Task to carry out: Only the lines from the start of the entries through the line with "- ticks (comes" are wanted; please output them exactly.

Exercise inputs:
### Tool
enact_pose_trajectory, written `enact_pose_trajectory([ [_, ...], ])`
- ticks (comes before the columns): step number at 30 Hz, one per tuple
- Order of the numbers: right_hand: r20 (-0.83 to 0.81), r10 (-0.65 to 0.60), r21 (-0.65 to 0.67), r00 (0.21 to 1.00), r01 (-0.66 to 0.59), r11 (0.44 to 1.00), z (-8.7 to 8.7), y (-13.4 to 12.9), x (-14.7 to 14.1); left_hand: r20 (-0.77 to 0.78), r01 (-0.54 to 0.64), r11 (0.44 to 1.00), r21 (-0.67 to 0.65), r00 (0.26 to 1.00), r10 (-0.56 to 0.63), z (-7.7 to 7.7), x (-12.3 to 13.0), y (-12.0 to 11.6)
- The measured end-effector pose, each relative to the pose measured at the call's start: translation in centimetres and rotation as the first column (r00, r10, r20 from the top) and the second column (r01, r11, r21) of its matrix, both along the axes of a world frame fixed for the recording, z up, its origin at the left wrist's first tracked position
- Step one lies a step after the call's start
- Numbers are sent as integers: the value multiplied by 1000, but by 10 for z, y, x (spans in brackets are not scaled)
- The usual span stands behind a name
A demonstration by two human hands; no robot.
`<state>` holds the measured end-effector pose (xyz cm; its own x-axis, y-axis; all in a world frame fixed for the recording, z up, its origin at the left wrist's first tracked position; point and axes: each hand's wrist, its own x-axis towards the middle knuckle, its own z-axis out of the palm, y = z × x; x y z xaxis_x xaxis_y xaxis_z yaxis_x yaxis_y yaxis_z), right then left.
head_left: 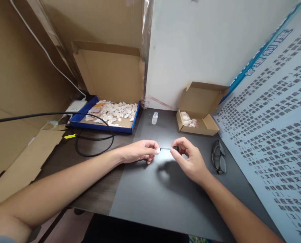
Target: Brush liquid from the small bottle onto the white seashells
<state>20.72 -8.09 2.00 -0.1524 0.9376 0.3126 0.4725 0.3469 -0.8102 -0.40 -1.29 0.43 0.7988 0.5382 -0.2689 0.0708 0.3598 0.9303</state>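
My left hand pinches a small white shell between thumb and fingertips above the grey mat. Facing it from the right, my right hand holds a thin brush with a dark cap or handle, its dark tip at or very near the shell. Behind the hands a small clear bottle with a white label stands upright and uncapped. Many white shells lie in a blue-edged tray at the back left. A small open cardboard box at the back right holds several more shells.
Glasses rest on the right of the grey mat. A black cable loops over the table's left side near a yellow tag. Cardboard walls stand left and behind; a printed poster stands at the right.
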Motion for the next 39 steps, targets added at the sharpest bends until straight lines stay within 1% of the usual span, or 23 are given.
enact_pose_trajectory([
  [4, -24, 60, -41, 998, -61, 997, -1, -2, 0, -5, -13, 1000, 3, 1000, 13, 1, 1, -1],
  [16, -46, 89, -68, 995, -92, 993, 3, -3, 0, 4, -21, 1000, -11, 1000, 21, 1, 1, -1],
  [20, -2, 101, -72, 995, -101, 992, 3, -4, -1, 12, -20, 1000, -12, 1000, 21, -1, 1, -1],
  [24, 73, 56, -59, 996, -52, 997, 3, -3, -2, 32, -5, 1000, -18, 999, 5, -3, -1, 1],
  [26, 49, 33, -38, 998, -31, 999, 3, -3, -1, 35, 0, 1000, -25, 999, 1, -4, -1, 1],
  [28, -17, 31, -10, 999, -31, 999, 3, -2, -1, 30, -3, 999, -34, 1000, 4, -4, -1, 1],
  [30, -47, 28, 4, 999, -28, 1000, 2, -1, -1, 24, -8, 999, -36, 1000, 9, -4, 0, 1],
  [34, 30, -59, 5, 998, 59, 998, 0, 0, 0, 17, -13, 999, -39, 1000, 13, -1, 0, 0],
  [36, 31, -88, 14, 996, 87, 996, 0, 0, 0, 10, -19, 999, -46, 1000, 19, 0, 1, 0],
  [39, -11, -37, 23, 999, 37, 999, 1, -1, 0, 2, -27, 998, -58, 1000, 27, 2, 1, -1],
])
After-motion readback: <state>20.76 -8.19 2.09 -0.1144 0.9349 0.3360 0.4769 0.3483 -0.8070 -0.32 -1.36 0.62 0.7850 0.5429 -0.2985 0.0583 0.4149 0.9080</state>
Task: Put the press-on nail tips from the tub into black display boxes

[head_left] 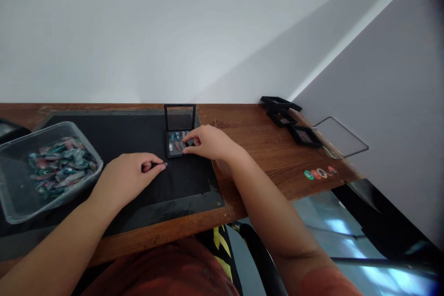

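Both bare forearms cross the near edge of the table (pixel 239 122). The left forearm (pixel 65 249) slants inward; the left hand (pixel 133 171) pinches thumb and forefinger together, other fingers curled. The right forearm (pixel 267 199) reaches nearer the far edge, the right hand (pixel 211 142) pointing leftward, thumb and forefinger tips slightly apart; their grip is unclear.

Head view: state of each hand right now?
Left hand: closed, pinching a small piece.
Right hand: at a grey piece in the box; whether it grips cannot be told.
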A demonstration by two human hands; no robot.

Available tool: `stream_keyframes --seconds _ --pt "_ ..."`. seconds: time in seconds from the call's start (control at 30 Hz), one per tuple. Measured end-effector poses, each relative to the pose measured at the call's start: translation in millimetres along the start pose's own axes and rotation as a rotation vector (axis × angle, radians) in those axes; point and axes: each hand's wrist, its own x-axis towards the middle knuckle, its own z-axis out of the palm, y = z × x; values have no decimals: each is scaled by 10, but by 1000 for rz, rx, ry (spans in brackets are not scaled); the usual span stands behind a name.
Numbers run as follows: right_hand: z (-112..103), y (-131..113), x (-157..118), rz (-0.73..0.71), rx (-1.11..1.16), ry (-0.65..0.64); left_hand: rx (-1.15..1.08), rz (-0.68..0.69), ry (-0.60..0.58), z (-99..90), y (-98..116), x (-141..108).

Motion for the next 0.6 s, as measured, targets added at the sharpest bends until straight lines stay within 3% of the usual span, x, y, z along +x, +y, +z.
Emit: stream_keyframes --seconds 0.27,0.6 --pt "25 -28 -15 7 -81 21 80 -7 -79 -40 94 -4" --pt "-85 -30 -91 39 -90 56 142 83 -70 0 51 4"
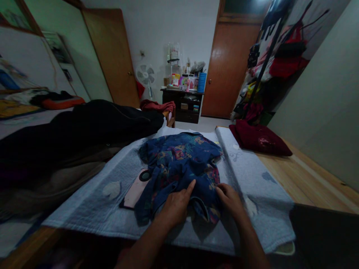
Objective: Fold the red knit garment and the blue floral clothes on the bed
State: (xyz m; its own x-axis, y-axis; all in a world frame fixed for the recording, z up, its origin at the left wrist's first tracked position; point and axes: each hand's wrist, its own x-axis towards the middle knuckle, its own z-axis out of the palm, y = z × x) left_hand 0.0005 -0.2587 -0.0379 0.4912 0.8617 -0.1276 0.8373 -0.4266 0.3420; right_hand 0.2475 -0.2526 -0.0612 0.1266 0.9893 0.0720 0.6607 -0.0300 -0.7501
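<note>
A dark blue shirt (179, 157) with a colourful print lies spread and rumpled on a light blue-grey quilted cover (207, 239). My left hand (175, 205) is on the near part of the shirt, one digit stretched out over the cloth and the other fingers bent, partly hidden by the hand and the fabric. At the shirt's right edge, my right hand (228, 196) pinches the cloth between thumb and fingers. Just left of my left hand, a fold of the shirt gapes near its lower edge. A pink flat object with a dark round disc (145, 175) lies partly under the shirt's left side.
Dark clothing (84, 130) is heaped along the left. A folded maroon cloth (260, 138) rests on the wooden boards (308, 179) at right. Farther back are a white fan (146, 74), a dark cabinet (182, 108) and hanging bags (288, 52).
</note>
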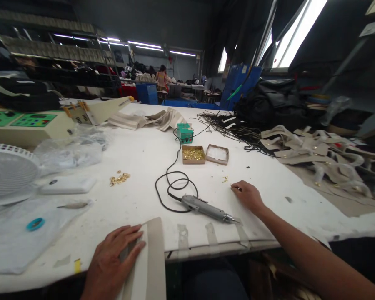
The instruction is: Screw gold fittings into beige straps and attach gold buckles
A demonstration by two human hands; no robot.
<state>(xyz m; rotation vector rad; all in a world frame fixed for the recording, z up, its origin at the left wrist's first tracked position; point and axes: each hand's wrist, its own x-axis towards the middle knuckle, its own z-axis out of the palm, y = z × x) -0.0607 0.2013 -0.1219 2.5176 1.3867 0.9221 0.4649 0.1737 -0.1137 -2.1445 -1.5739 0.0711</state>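
Observation:
My left hand (112,258) lies flat, fingers spread, on a beige strip piece (154,254) at the table's front edge. My right hand (246,195) rests on the white table, its fingers pinched together near a few tiny gold pieces (225,179); what they hold, if anything, is too small to tell. Between the hands lies a grey electric screwdriver (204,207), its cable running back to a green box (185,133). Behind are a small carton of gold screws (193,154) and a carton with clear plastic (217,154). Gold fittings (119,178) form a small pile at left.
Beige straps (318,154) are heaped at right beside black cords (234,131). A round fan (9,175), plastic bags (71,150), a white power bank (67,185) and a blue tape ring (35,224) stand or lie at left. A person (162,78) is far behind.

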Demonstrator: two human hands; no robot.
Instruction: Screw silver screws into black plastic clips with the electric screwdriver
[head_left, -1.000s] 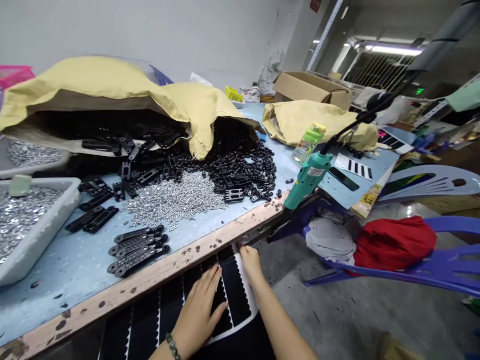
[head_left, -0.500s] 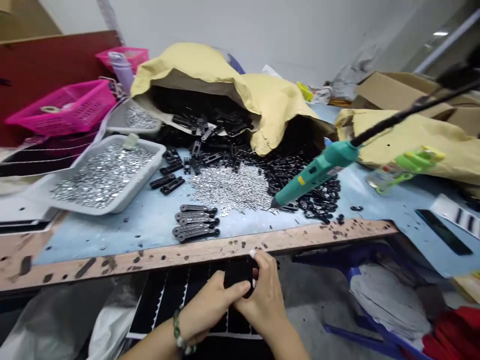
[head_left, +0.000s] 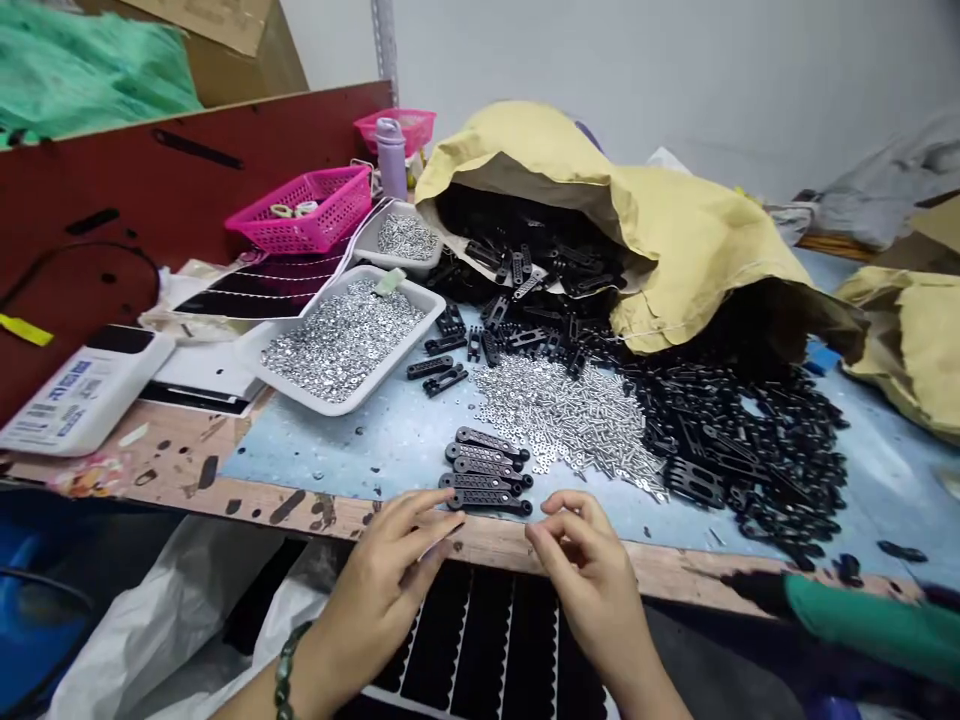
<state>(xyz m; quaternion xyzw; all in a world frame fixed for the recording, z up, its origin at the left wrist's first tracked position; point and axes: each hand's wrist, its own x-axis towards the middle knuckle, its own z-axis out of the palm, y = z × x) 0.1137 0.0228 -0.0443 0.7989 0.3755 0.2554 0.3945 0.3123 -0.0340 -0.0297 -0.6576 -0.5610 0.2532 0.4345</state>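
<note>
The left hand (head_left: 382, 590) is open and empty, with black links (head_left: 486, 475) at its two o'clock, just beside fingertips. The right hand (head_left: 592, 570) is half closed; I cannot tell if it holds something.

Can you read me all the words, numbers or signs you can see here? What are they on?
No word, brand or number can be read clearly in this picture.
The white box at the left of the bench has blue and dark print on it, but it is too small and blurred to read.
</note>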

Answer to the exercise:
### Tool
enact_pose_trajectory, written `enact_pose_trajectory([ [_, ...], ])`
- ticks (comes before the columns): step number at 30 Hz, one per tuple

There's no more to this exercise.